# DIRECTIONS FOR THIS TASK
In the data below, one line contains "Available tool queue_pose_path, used" and a later one contains "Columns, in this". Print both, with every line between them, exactly and alone.

# DATA EXCERPT
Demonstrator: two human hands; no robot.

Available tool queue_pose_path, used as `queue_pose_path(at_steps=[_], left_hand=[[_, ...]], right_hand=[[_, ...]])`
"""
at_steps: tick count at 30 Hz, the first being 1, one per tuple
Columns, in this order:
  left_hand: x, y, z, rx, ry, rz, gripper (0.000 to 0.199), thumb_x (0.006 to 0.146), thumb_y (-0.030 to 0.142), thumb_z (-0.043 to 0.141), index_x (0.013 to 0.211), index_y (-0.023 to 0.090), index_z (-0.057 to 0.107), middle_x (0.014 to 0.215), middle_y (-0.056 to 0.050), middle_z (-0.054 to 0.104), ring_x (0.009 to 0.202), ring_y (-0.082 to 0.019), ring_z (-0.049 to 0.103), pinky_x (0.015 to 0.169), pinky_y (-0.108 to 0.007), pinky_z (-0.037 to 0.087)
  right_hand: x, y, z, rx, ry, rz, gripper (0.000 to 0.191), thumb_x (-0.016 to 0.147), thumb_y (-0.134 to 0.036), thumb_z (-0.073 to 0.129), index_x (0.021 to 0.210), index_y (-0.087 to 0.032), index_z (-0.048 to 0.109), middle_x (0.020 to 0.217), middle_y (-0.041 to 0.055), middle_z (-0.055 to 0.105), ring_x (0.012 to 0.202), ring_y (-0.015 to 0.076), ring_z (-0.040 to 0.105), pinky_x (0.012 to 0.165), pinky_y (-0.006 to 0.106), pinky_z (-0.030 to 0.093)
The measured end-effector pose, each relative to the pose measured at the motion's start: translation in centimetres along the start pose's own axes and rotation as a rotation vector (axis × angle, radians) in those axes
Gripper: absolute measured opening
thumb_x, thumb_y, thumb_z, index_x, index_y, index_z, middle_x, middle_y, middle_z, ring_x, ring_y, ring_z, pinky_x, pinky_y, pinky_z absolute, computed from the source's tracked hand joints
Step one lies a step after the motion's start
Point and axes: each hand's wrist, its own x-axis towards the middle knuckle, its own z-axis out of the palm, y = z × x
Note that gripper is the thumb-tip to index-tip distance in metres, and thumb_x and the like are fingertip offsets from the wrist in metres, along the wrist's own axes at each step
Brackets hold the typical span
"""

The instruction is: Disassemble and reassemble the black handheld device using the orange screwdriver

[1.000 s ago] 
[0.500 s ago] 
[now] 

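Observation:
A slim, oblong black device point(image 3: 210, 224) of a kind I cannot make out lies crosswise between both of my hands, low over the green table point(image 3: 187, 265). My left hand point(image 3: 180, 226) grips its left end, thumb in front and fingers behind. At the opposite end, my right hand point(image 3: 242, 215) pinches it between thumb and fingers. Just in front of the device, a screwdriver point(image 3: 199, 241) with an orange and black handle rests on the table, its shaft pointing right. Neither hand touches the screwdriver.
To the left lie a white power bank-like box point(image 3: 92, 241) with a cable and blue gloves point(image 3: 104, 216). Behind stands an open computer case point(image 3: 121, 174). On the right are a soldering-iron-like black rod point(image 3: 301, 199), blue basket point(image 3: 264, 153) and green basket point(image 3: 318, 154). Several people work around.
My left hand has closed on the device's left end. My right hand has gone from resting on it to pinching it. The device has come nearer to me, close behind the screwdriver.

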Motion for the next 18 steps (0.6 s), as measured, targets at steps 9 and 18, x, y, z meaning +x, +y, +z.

# FINISHED TASK
Available tool queue_pose_path, used as `queue_pose_path(at_steps=[_], left_hand=[[_, ...]], right_hand=[[_, ...]])`
"""
at_steps: tick count at 30 Hz, the first being 1, one per tuple
Columns, in this order:

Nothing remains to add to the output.